- _Task instructions_: Transcribe word for word the lines below from the line with "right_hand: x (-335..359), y" through the line with "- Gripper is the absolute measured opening", ends included.
★ ★ ★ ★ ★ ★ ★
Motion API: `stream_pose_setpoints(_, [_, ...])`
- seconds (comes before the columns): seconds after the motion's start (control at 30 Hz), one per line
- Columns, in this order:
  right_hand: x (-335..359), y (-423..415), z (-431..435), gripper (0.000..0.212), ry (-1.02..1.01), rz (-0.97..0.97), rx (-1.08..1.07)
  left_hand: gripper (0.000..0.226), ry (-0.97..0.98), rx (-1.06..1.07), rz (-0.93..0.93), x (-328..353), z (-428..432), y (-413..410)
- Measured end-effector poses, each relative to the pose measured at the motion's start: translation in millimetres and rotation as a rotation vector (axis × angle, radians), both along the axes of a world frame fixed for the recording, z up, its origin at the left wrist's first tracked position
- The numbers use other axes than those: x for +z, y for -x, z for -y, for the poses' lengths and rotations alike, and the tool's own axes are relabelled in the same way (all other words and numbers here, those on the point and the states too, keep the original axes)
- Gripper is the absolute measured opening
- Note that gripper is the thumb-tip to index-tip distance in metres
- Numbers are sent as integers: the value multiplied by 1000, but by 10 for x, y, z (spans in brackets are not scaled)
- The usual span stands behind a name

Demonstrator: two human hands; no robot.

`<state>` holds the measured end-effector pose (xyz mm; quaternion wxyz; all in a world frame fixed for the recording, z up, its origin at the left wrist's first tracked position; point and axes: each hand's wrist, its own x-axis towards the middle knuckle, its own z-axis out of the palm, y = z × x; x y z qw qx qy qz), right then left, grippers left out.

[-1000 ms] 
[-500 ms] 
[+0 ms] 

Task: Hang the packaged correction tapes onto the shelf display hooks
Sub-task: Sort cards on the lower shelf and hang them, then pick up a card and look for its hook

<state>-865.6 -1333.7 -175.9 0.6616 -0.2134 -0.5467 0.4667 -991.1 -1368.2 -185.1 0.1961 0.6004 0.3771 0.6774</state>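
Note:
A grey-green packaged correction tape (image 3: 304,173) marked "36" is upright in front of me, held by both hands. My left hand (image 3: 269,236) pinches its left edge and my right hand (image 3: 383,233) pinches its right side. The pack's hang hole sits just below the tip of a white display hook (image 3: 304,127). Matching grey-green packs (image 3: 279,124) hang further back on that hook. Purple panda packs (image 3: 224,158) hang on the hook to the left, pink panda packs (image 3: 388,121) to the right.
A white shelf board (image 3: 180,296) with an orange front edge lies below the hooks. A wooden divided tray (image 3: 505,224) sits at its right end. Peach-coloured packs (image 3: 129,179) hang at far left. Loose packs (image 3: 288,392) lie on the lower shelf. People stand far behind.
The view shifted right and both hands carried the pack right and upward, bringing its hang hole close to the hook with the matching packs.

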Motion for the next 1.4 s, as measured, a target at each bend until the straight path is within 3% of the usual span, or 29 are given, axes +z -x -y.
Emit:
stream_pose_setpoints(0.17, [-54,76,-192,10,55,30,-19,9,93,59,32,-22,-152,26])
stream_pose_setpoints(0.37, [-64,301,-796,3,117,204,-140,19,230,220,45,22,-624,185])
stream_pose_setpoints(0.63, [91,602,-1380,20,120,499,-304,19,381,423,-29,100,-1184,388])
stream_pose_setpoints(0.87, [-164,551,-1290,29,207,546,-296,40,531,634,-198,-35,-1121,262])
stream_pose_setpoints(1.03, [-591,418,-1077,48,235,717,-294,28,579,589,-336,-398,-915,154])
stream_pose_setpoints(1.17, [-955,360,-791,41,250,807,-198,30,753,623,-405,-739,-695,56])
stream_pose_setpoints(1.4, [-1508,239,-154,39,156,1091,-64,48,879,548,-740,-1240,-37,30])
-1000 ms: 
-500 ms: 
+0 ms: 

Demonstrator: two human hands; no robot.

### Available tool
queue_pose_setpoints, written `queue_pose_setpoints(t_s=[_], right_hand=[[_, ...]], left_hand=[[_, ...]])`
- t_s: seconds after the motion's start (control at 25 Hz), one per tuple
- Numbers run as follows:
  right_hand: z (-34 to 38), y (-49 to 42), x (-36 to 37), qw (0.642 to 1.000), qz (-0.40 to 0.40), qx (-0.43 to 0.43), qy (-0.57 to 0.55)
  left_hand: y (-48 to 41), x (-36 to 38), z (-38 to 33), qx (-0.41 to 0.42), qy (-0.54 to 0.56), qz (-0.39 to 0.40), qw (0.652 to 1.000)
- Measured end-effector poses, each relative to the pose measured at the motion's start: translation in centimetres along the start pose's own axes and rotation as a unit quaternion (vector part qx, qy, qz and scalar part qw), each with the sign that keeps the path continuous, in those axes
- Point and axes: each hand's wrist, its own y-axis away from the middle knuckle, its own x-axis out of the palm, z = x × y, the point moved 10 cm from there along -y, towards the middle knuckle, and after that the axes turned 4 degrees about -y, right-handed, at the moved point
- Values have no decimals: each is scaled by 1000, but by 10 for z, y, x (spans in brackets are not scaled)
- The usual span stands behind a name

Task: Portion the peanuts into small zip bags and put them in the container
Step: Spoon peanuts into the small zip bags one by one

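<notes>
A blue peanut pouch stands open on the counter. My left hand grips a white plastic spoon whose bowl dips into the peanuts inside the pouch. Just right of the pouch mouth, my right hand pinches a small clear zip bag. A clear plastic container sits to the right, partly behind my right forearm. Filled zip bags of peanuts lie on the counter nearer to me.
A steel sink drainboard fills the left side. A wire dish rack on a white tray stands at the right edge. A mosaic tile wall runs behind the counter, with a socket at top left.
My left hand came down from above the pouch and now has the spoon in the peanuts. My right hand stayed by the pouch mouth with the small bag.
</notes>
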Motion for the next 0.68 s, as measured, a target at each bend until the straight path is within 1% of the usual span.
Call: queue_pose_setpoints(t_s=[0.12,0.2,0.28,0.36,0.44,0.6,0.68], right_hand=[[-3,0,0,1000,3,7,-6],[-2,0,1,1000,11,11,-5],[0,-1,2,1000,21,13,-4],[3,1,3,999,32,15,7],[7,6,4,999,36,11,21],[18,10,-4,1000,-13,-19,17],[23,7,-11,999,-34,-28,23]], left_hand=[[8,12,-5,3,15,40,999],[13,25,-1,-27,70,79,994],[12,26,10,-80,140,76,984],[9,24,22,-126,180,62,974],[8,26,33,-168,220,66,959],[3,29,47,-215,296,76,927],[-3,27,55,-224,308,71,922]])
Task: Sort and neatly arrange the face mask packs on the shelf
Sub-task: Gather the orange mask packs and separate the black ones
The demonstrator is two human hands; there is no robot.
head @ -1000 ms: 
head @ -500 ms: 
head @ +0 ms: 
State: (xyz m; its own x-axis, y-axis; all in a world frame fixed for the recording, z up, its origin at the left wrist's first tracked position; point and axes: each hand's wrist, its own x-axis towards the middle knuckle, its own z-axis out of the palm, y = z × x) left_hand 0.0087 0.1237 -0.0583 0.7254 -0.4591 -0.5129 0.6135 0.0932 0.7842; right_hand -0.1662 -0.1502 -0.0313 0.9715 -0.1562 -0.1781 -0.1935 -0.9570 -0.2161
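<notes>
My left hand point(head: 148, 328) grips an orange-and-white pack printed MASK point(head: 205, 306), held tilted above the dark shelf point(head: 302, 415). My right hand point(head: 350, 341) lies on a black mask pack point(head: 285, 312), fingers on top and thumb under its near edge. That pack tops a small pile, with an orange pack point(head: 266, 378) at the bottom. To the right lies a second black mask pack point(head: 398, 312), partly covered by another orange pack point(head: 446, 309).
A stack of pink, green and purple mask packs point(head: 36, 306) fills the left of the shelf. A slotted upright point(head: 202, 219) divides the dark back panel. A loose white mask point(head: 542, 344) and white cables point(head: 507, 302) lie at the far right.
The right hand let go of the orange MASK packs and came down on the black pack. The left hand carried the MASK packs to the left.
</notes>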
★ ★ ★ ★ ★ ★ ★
- _Result of this exercise_:
  right_hand: x (-335..359), y (-423..415), z (-431..435), gripper (0.000..0.212), ry (-1.02..1.01), rz (-0.97..0.97), rx (-1.08..1.07)
  left_hand: gripper (0.000..0.226), ry (-0.97..0.98), rx (-1.06..1.07), rz (-0.93..0.93), x (-328..353), z (-428..432), y (-413..410)
- Measured end-effector poses, each relative to the pose measured at the motion's start: translation in millimetres and rotation as a rotation vector (axis × angle, radians), both along the axes of a world frame fixed for the recording, z up, its origin at the left wrist's first tracked position
- The numbers use other axes than those: x for +z, y for -x, z for -y, for the poses' lengths and rotations alike, and the tool's own axes are relabelled in the same way (all other words and numbers here, those on the point and the states too, keep the original axes)
- Gripper is the absolute measured opening

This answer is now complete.